━━━ Supplied material
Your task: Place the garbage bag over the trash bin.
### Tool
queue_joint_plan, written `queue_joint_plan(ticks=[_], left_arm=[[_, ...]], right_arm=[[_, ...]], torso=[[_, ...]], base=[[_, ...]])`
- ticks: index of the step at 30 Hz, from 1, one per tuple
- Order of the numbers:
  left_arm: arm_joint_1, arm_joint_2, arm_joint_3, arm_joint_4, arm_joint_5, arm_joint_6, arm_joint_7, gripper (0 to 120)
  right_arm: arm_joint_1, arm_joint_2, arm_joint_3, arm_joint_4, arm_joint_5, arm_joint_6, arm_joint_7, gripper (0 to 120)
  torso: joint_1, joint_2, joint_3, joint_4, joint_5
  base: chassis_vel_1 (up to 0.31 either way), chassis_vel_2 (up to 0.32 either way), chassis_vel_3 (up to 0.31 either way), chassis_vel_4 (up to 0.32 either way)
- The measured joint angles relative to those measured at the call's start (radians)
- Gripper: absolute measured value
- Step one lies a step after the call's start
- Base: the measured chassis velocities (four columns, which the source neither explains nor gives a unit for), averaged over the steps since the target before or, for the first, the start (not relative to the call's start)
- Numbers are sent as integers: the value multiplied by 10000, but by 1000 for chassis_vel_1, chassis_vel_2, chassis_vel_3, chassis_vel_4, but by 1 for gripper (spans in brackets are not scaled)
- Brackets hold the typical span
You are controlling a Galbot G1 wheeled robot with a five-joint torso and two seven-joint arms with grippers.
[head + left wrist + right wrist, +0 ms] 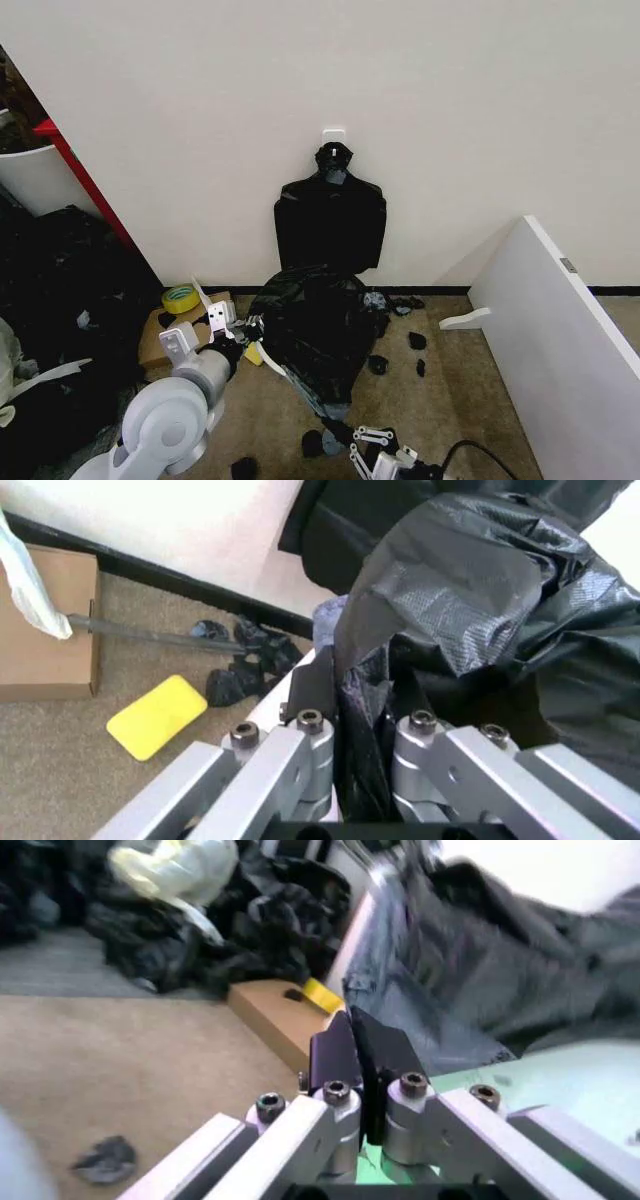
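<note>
Black clutter is piling along the left edge of the head view, beside a big white tub with a red edge (40,170) in the upper left. Lower down, a flat brown cardboard box (165,335) is lying on the tan carpet with a yellow roll of tape (181,298) sitting on it; no writing is readable on either.

Right of the box, the left gripper (247,328) is reaching to the left side of the thin, glossy black garbage bag (318,335), which is sitting in the lower middle of the frame, draped over the round white trash bin (575,1087) and covering it almost fully. In the left wrist view the gripper's fingers (312,686) are pinching narrowly on a fold of the bag (470,607), with a yellow sponge-like pad (157,715) lying on the carpet near them.

Above the bag, a flat shirt-shaped bundle of black bags (330,225) is hanging from a white wall hook (334,133). Small black scraps (417,341) are lying on the carpet to the bag's right.

At the bottom edge, right of centre, the right gripper (372,447) is sitting low near the bag's lower corner. In the right wrist view its black fingers (333,1054) are pressing together with no gap, just beside the bin's pale wall and the grey-black plastic (480,982); whether they are holding any film I cannot tell.

A large white panel (560,340) is leaning at the right of the frame.
</note>
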Motion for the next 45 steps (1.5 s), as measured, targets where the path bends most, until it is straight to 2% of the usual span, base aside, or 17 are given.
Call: queue_joint_plan(ticks=[3,12,17,21,23,26,27,30,34,37,38,39,45], left_arm=[[52,48,-97,-87,-134,58,-42,5],[148,8,-177,-181,-305,127,-107,5],[191,-25,-142,-135,-206,112,-51,5],[188,-56,-14,29,328,-67,98,5],[131,-85,21,133,496,-208,104,5],[20,-164,52,324,556,-401,95,5],[20,-164,52,324,556,-401,95,5],[-95,-247,52,511,508,-562,67,5],[-152,-262,52,563,331,-601,60,5],[-198,-262,54,579,190,-608,80,5],[-238,-265,76,583,119,-608,86,5],[-238,-265,76,583,119,-608,86,5],[-252,-233,91,487,32,-571,129,5]], right_arm=[[290,140,-140,-250,-53,-425,520,0],[606,310,-209,-745,-56,-1392,989,0],[467,308,-236,-668,195,-1514,1112,0],[241,309,-138,-417,144,-1295,1115,0],[25,267,-66,-207,97,-1224,1121,4],[-513,160,147,236,40,-956,1110,19],[-513,160,147,236,40,-956,1110,19],[-1038,74,517,644,-50,-610,1024,34],[-1331,67,788,975,55,-513,1043,46],[-1667,167,1023,1444,842,-781,1235,56],[-1876,296,1073,1822,1929,-1243,1355,63],[-1876,296,1073,1822,1929,-1243,1355,63],[-1959,717,1100,2432,4307,-2068,1379,86]], torso=[[0,0,0,-2,0],[0,0,0,0,1],[0,0,0,-2,0],[0,0,0,-1,1],[0,0,0,-1,2],[0,0,0,-2,0],[0,0,0,-2,0],[0,0,0,-1,0],[0,0,0,-1,0],[0,0,0,0,1],[0,0,0,-1,-2],[0,0,0,-1,-2],[0,0,0,-2,-1]], base=[[0,0,0,0],[0,0,0,0],[0,0,0,0],[0,0,0,0],[0,0,0,0],[0,0,0,0],[0,0,0,0],[0,0,0,0],[0,0,0,0],[0,0,0,0],[0,0,0,0],[0,0,0,0],[0,0,0,0]])
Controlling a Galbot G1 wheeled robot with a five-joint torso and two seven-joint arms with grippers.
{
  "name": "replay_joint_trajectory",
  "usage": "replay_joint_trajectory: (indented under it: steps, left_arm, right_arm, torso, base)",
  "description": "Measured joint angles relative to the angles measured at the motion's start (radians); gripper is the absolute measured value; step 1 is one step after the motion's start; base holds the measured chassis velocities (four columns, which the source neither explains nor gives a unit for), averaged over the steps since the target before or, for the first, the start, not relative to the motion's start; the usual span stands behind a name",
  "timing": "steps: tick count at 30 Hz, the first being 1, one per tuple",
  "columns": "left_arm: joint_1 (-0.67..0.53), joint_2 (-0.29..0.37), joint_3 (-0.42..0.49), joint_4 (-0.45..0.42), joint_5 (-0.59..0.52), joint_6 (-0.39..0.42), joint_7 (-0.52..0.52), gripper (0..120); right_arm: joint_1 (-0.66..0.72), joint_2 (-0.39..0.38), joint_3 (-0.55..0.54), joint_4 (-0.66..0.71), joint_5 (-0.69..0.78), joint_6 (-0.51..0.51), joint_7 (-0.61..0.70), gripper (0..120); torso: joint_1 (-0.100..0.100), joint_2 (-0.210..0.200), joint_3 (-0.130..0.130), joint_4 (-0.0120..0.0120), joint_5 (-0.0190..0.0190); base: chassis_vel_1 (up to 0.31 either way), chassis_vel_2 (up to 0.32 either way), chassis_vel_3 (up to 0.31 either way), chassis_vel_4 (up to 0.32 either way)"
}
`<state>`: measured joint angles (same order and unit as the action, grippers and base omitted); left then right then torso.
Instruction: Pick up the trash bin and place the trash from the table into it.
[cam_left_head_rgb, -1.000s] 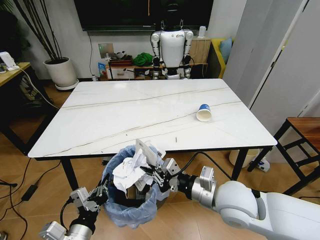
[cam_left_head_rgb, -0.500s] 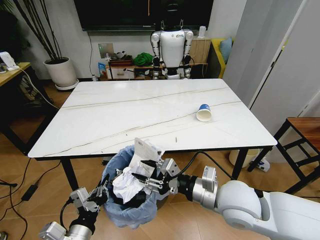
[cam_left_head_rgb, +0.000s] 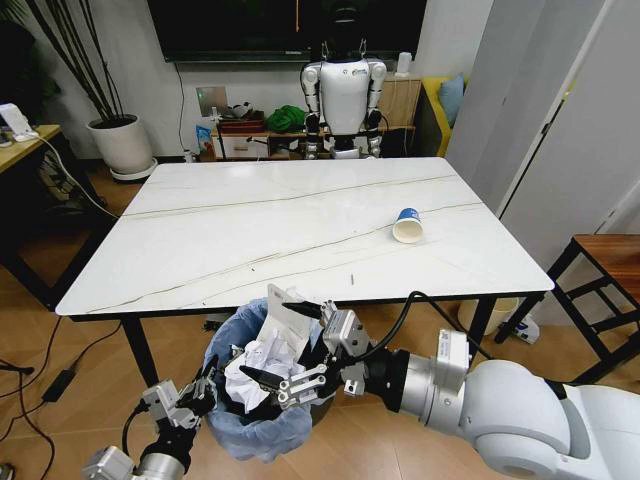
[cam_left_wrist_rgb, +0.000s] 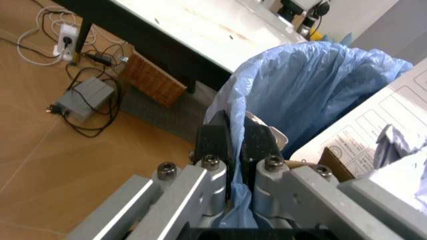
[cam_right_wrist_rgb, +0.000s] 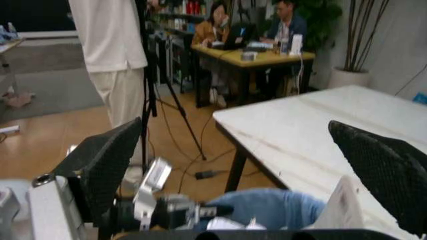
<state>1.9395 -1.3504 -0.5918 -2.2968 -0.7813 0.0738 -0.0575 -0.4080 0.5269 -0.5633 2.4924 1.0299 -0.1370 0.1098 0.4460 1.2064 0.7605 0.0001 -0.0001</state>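
Trash bin (cam_left_head_rgb: 262, 415) lined with crinkled light-blue bag, held off the floor just in front of the table's near edge, toward the near-left corner. Stuffed with trash: crumpled white paper (cam_left_head_rgb: 257, 362) heaped on top, a white printed sheet (cam_left_head_rgb: 285, 315) standing up at the back, a bit of brown cardboard (cam_left_wrist_rgb: 335, 163) showing in the left wrist view beside the sheet.

Left gripper (cam_left_head_rgb: 198, 393) at the bin's left rim, fingers (cam_left_wrist_rgb: 217, 136) pressed together on the bag-covered rim, blue plastic pinched between them.

Right gripper (cam_left_head_rgb: 285, 378) reaching in from the right, above the bin's mouth over the crumpled paper, dark fingers (cam_left_head_rgb: 262, 375) spread apart, nothing between them. Same spread seen in the right wrist view, with the two mesh-textured pads (cam_right_wrist_rgb: 107, 159) wide apart and the blue bag below.

Table (cam_left_head_rgb: 250, 220) white, marble-look, with thin grey veins and black legs. Blue-and-white paper cup (cam_left_head_rgb: 407, 226) lying on its side near the right edge, well apart from the bin. A small dark speck (cam_left_head_rgb: 352, 279) near the near edge.

Beyond the far edge: a white humanoid robot (cam_left_head_rgb: 344, 92), a potted plant (cam_left_head_rgb: 118, 140) at the far left, a tan wooden desk (cam_left_head_rgb: 20, 140) off the left side.
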Motion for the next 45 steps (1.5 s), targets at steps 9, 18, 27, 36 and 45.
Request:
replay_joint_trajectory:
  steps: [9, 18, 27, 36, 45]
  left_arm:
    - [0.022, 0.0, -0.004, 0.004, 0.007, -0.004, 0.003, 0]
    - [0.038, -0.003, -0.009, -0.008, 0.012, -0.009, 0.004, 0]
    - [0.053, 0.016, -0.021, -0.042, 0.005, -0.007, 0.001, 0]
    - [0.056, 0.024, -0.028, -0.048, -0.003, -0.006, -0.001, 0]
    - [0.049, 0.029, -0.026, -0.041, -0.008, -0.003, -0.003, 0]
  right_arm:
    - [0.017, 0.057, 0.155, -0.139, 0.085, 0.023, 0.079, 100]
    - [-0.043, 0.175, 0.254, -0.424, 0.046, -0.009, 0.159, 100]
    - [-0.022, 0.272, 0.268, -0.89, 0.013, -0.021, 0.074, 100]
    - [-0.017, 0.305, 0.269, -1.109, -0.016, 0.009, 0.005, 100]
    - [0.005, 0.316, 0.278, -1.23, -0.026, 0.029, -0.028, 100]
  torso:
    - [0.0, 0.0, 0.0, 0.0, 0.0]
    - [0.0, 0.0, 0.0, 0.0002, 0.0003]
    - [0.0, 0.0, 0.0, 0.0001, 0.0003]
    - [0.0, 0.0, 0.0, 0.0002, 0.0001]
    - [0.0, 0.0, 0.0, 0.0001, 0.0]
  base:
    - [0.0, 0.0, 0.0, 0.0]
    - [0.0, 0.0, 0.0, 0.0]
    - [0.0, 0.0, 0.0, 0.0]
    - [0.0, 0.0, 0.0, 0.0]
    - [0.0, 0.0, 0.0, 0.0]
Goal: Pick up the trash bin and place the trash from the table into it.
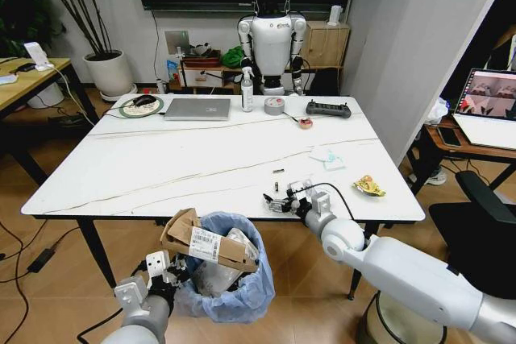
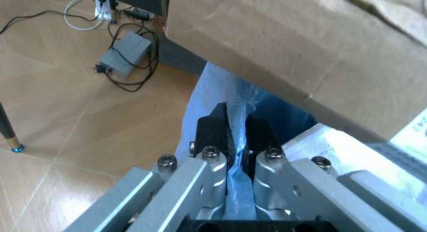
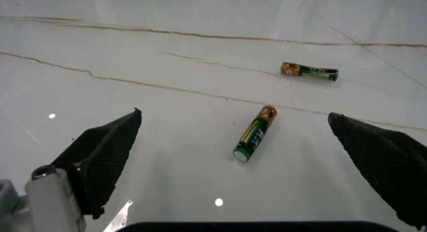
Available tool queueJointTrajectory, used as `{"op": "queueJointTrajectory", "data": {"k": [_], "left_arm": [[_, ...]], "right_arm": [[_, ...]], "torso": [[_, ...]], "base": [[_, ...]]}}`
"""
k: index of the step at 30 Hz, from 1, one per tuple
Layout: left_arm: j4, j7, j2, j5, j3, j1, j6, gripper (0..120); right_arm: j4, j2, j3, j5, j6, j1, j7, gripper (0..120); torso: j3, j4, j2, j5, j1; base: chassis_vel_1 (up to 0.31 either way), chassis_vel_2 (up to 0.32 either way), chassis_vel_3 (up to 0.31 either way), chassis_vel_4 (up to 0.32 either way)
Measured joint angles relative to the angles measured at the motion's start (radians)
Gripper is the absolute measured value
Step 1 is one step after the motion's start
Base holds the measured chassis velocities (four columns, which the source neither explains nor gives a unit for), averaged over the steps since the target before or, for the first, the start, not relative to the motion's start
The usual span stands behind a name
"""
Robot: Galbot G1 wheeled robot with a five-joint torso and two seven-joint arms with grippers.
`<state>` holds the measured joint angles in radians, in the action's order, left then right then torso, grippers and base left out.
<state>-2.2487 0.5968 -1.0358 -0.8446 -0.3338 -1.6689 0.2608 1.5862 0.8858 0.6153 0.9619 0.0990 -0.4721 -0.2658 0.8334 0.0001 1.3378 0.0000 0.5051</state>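
Holding the trash bin [image 1: 228, 279] just below the table's [image 1: 121, 175] near edge, the left gripper [image 1: 165, 270] has its fingers [image 2: 215, 127] pinched together on the light-blue liner bag [image 2: 207, 100] at the rim. Likely parked there so litter only needs a short carry off the edge. Bin already carries a torn cardboard box [image 1: 201, 241] sticking out the top, with white paper under it.

Right gripper [image 1: 284, 197] hovers low over the near edge, jaws spread wide. Two small batteries [image 3: 254, 132] lie on the marble; the closer one sits between the open fingertips, the other [image 3: 309, 71] is farther in. Looks lined up for a pinch on the closer one.

Still on the table: a crumpled white tissue [image 1: 328, 158] and a yellow-red wrapper [image 1: 368, 186] toward the right edge. Laptop [image 1: 197, 109] and tape roll [image 1: 275, 105] sit along the far edge, not trash.
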Motion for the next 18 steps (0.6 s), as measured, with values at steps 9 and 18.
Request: {"op": "queueJointTrajectory", "data": {"k": [9,18], "left_arm": [[0.004,-0.001,-0.002,-0.003,0.0,0.003,-0.001,0],[0.01,-0.001,-0.004,-0.004,0.004,0.009,-0.001,0]], "right_arm": [[-0.033,-0.007,0.058,0.032,0.012,0.057,0.001,100],[-0.034,-0.026,0.045,0.031,0.016,0.045,0.002,83]], "torso": [[0.0,0.0,0.0,0.0,0.0],[0.0,0.0,0.0,0.0,0.0]], "base": [[0.0,0.0,0.0,0.0],[0.0,0.0,0.0,0.0]]}}
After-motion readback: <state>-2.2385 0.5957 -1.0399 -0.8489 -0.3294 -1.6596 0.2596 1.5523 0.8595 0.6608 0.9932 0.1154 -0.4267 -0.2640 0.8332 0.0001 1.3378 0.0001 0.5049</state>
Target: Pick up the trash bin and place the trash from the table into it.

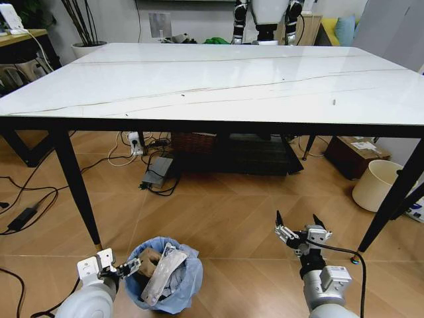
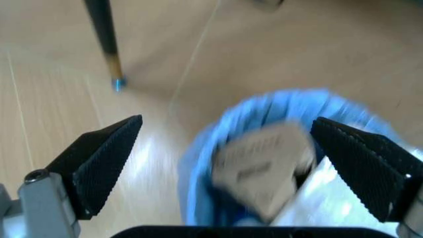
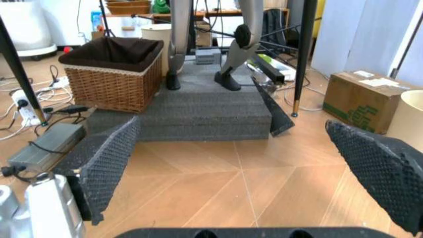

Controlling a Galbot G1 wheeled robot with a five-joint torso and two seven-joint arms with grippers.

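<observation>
Wooden flooring point(image 1: 225, 218) stretched beneath the table point(image 1: 212, 83), whose marble top was seen bare of litter. On the floor before it stood the bin point(image 1: 165, 275), its blue liner holding a cardboard box point(image 1: 151, 260) and a silvery wrapper point(image 1: 162, 273). The left gripper point(image 1: 132, 267) was held at the bin's rim, fingers spread; in the left wrist view the bin point(image 2: 290, 163) and box point(image 2: 261, 163) lay ahead of and between the two black pads point(image 2: 106, 163), untouched by either. The right gripper point(image 1: 299, 225) was held well apart from the bin, above bare floor, its fingers point(image 3: 106, 161) spread wide and grasping nothing.
</observation>
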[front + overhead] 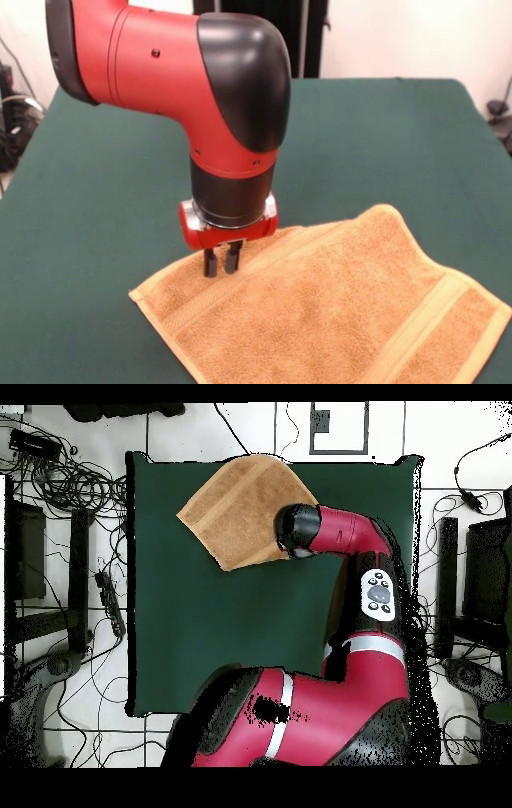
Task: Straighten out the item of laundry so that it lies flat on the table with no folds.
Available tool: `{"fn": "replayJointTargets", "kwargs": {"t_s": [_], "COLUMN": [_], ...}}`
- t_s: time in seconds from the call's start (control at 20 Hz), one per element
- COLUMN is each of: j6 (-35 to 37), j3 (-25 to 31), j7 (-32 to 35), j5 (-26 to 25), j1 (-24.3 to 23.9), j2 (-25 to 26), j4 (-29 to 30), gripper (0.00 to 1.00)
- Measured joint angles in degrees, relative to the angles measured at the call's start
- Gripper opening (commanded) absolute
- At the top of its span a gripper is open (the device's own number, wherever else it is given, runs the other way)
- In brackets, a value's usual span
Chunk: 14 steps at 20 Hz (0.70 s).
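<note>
**Gripper poised over one corner region of the towel**

We see the small rectangular orange-tan terry-cloth towel lying spread on the large table covered in plain dark green cloth, near the table edge closest to the front camera. It lies skewed to the table's sides, and one of its paler flat woven bands runs diagonally across it in the front view. We can make out no obvious fold, though the towel's near part runs out of the front picture.

The black two-fingered gripper points straight down over the towel close to its far-left corner as that camera sees it. Nearly all of the cloth therefore stretches away from the gripper towards the picture's lower right. The fingers stand close together with only a narrow gap, and we see no cloth between them; whether the tips touch the pile we cannot tell.

In the overhead view, the red and black arm reaches across the table with its wrist turned vertically above the towel's edge.
</note>
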Motion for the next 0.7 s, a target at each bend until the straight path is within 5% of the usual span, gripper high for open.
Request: {"fn": "replayJointTargets", "kwargs": {"t_s": [0.7], "j6": [4.04], "j3": [-0.2], "j7": [0.0], "j5": [-0.04], "j1": [0.08], "j2": [1.47], "j4": [-3.46], "gripper": [1.0]}}
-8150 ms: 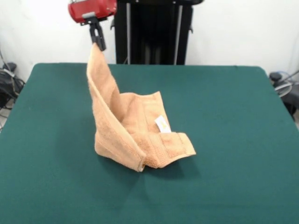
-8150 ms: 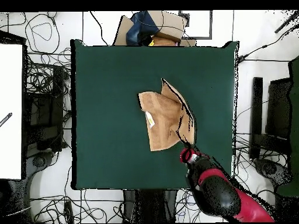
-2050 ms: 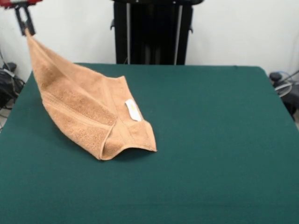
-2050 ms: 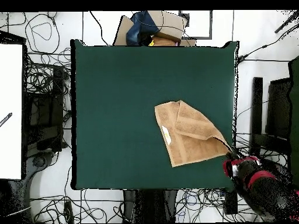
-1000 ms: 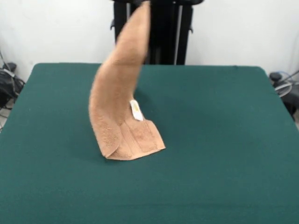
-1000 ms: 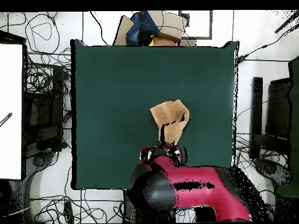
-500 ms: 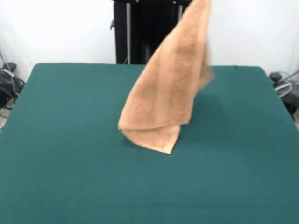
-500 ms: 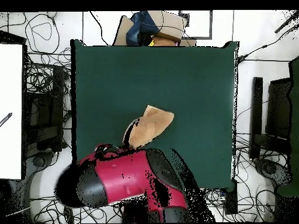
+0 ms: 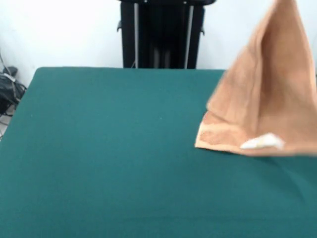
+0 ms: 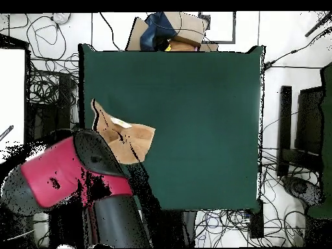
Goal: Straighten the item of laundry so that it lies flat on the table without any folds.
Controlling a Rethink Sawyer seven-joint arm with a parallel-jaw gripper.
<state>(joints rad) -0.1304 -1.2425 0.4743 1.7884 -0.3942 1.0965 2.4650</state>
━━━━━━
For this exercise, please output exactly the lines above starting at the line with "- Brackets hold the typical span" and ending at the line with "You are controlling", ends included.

- Brackets hold the typical span
You are controlling a Galbot G1 wheeled robot with a five-joint torso and two seven-joint arms with grippers.

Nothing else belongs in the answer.